On 29 – 30 April 2015 Denmark hosted an international conference “Improving Pig Welfare – what are the ways forward?“.
During the two-day conference, top academics, experts and political stakeholders from around the world debated and worked to prepare the way forward in improving pig welfare in Europe and ultimately in the world. Ministers from the Netherlands, Germany and Sweden participated.
Below you find ‘soundbites’ from conference workshops, all more or less related to the subjects of study in the FareWellDock project.
The workshop on tail docking of piglets at the Pig Welfare Conference in DK had a very interesting poll showing that 95 % of the participants believe that it is realistic to stop tail docking either immediately or within a 10 years period.
Suggested solutions and ways forward for pig welfare (from Workshop 3): Stopping tail docking immediately …and encouraging the farmer to think “out of the box”; sharing information regarding manipulative material.
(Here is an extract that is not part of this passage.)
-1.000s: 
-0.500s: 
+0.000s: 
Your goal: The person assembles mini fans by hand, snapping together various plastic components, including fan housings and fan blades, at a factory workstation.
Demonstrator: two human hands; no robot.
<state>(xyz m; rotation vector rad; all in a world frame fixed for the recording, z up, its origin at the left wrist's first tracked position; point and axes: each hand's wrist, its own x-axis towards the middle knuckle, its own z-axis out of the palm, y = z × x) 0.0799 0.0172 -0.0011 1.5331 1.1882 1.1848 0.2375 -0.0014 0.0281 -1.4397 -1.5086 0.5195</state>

Torben Jensen, Chief Manager, SEGES, Danish Pig Research Centre:
Intact Tails – A Challenge!
To dock or not to dock – what is in the producer’s best interest? (T. Jensen)
THE UNDERLYING PROCESSES OF TAIL BITING: foraging activity and tail damage are central (T. Jensen, Slide 3)
ENRICHMENT materials’ relative effect at reducing tail biting (D’Eath et al. 2014): 500gr compost/d is better than 500gr straw, but the latter may be equivalent to 12.5-20gr/p/d (T. Jensen, Slide 4)
Standard Undocked may pay off for some farmers but it is a more risky choice and has inferior welfare to Standard Docked (T. Jensen)
Cessation of tail docking increases the incidence of tail biting even in well-managed herds (T. Jensen)
Tail lesions are more frequent in organic and free range production than in conventional production (T. Jensen)
By tail docking producers are acting in their own best interest (T. Jensen)
To compare welfare consequences of no docking at a farm level the number of tail bitten pigs must be considered (T. Jensen).
Hans Spoolder, Professor, Wageningen University:
EconWelfare: Upgrading Animal Welfare Standards Across Europe
We need transparent animal welfare labeling schemes (H. Spoolder)
EU wide legislation is important to set the lower boundaries for farm animal welfare, and it needs to be enforced (H. Spoolder).
The overall goal of animal welfare policy should be the same everywhere in the EU (H. Spoolder).